Le Prince de Hombourg, la dernière en date de ces pièces de Kleist, surtout, nous révèle avec une netteté singulière la conception très originale que ce puissant dramaturge se faisait de la vie. Le jeune prince de Hombourg, neveu et élève favori du Grand Électeur de Brandebourg, a valu à celui-ci, par son courage et son génie militaire, une importante victoire sur l’armée suédoise : mais il n’a décidé ainsi du sort de la bataille qu’en désobéissant, de la manière la plus expresse, aux ordres qu’il avait reçus de son maître ; et celui-ci, après l’avoir remercié autant qu’il conversait, s’est cru tenu de renvoyer en prison. Le jeune prince est, d’ailleurs, absolument certain de sa grâce prochaine. À l’un de ses amis, qui vient le voir dans sa cellule, il affirme gaiement que, sans nul doute, le Grand Électeur va s’empresser de lui rendre la liberté, maintenant que son passage devant un conseil de guerre a satisfait les « formes » légales. En vain son ami, tâchant à le tirer de cette illusion, lui annonce par degrés que le conseil de guerre l’a condamné à mort, et que la sentence a été ratifiée par le souverain, et que même, déjà, on s’occupe à creuser la fosse où sera enfoui son cadavre : rien de tout cela ne réussit à détruire l’optimisme souriant du jeune héros. Mais comme, ensuite, l’ami lui apprend que le roi de Suède a consenti à faire la paix si l’Électeur lui donnait pour femme sa belle parente et pupille, la princesse Nathalie, qui précisément, la veille, s’était fiancée avec le triomphateur de Fehrbellin, celui-ci devine (ou se figure) qu’en effet son maître a résolu de le laisser mourir, pour se débarrasser de l’obstacle constitué par ses fiançailles à la nouvelle union projetée. S'éveillant brusquement de son rêve, il pâlit, il tremble, il ne voit plus que le spectre de la mort s’élançant sur lui. « Je suis perdu ! » murmure-t-il entre ses dents, qui claquent de peur. Du moins il veut tenter un dernier effort ; il obtient de ses geôliers l’autorisation de se rendre auprès de sa tante, la Grande Électrice.

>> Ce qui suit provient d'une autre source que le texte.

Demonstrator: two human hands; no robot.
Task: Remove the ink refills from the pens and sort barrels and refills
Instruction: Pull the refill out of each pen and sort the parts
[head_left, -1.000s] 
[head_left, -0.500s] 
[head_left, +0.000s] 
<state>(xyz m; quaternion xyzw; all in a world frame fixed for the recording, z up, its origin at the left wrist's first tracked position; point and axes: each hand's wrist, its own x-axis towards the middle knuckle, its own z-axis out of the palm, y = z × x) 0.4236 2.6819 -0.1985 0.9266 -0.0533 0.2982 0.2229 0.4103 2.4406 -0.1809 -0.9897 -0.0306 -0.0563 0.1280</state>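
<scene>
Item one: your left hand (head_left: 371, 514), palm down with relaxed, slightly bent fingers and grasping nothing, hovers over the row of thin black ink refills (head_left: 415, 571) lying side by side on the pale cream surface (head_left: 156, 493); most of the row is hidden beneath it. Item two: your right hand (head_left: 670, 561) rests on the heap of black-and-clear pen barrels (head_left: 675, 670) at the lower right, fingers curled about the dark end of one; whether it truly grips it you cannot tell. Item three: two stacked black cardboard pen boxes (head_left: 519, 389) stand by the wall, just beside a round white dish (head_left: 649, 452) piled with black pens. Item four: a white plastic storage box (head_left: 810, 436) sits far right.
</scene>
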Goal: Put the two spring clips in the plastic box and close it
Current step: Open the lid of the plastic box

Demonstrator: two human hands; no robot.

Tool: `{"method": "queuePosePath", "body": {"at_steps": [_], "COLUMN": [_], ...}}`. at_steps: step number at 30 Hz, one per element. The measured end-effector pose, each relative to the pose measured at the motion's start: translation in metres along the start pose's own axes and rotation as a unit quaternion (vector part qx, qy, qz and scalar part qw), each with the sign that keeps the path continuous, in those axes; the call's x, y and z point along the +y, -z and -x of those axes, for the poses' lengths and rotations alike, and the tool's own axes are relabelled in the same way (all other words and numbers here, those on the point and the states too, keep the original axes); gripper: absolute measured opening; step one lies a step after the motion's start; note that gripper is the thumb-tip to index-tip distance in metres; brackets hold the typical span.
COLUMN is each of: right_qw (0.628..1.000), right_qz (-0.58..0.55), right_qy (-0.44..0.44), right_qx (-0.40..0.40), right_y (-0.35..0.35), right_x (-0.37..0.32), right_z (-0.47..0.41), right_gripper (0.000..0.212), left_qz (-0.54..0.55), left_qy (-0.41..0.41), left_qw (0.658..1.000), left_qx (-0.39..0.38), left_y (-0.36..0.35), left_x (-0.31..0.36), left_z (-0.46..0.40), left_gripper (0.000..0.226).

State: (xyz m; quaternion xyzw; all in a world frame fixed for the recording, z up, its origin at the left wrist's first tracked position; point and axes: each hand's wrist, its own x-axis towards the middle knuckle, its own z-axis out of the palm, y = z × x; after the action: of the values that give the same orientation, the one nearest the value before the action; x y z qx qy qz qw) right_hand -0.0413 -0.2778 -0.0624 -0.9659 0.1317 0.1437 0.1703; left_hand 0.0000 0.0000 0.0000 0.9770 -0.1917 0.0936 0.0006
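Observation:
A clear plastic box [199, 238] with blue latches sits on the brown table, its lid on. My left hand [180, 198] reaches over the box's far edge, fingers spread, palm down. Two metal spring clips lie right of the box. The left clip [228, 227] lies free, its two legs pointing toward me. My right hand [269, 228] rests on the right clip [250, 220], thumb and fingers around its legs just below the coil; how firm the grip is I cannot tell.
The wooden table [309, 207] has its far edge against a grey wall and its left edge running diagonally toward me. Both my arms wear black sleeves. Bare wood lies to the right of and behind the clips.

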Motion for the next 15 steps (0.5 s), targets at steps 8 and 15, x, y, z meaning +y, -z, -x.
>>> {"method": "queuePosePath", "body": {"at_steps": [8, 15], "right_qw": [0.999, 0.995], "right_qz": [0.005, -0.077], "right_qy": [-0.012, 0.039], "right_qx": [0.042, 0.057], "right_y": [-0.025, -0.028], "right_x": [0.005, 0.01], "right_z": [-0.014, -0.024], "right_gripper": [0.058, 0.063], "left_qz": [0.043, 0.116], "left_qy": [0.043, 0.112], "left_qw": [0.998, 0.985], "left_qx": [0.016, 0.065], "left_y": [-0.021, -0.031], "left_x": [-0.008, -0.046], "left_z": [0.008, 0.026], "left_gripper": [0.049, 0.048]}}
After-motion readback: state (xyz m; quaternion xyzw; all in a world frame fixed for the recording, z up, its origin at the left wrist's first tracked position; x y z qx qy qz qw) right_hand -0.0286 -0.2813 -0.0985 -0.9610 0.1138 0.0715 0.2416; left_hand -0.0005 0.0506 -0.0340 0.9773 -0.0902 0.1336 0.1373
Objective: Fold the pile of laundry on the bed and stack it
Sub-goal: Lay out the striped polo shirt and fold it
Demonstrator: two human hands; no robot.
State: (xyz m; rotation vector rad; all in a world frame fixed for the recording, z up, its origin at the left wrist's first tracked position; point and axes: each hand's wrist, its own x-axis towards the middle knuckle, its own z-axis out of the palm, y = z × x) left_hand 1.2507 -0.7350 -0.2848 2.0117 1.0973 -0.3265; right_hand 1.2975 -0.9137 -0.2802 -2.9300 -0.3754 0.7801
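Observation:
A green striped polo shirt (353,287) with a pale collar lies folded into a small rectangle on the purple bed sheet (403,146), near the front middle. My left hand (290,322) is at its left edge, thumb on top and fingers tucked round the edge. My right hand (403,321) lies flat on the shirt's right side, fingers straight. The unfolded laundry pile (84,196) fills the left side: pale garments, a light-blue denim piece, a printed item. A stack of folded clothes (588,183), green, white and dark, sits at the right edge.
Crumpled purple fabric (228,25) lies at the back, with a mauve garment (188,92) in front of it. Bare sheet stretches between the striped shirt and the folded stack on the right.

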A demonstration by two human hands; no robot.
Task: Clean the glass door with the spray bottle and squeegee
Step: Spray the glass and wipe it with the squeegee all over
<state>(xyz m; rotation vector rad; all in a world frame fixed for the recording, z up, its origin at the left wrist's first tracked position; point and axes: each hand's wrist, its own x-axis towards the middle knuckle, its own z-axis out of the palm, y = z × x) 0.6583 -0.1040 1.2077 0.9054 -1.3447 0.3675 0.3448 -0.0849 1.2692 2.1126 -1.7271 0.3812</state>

Il trouve celle-ci tristement assise dans sa chambre en compagnie de la pauvre Nathalie : toutes deux se lamentent d’une condamnation dont la Grande Électrice a vainement essayé d’atténuer la fatale rigueur. Et alors a lieu une scène extraordinaire, sans équivalent, je crois bien, dans aucun drame ancien ou moderne. Le brillant héros de Fehrbellin se traîne misérablement aux genoux de l’Électrice, la suppliant de ne pas le laisser périr. Son amour passionné de la vie a effacé de son cœur toute trace de ses traditions de dignité et d’honneur. « Je renonce à tout, dit-il, pourvu qu’on me permette de vivre ! N’oubliez pas de faire savoir à l’Électeur que je ne désire plus du tout épouser Nathalie ! Dans ma poitrine toute tendresse est éteinte. Qu’on la donne en mariage au roi de Suède ! Moi, je me retirerai dans mon petit domaine, au bord du Rhin ; et là je mènerai la vie obscure d’un paysan ! » Longtemps il implore et s’avilit de cette manière ; et lorsque la jeune princesse follement aimée de lui tout à l’heure encore, celle qu’en sa présence il vient de sacrifier lâchement à sa peur de mourir (ou plutôt à son besoin « animal » de vivre), lorsqu’elle lui promet d’intervenir une fois de plus en sa faveur, il lui baise les pieds comme un vil mendiant, tout entier à l’unique espoir d’une grâce possible, sans l’ombre d’un regret ni d’un remords pour l’abîme de cruelle déception où il l’a plongée.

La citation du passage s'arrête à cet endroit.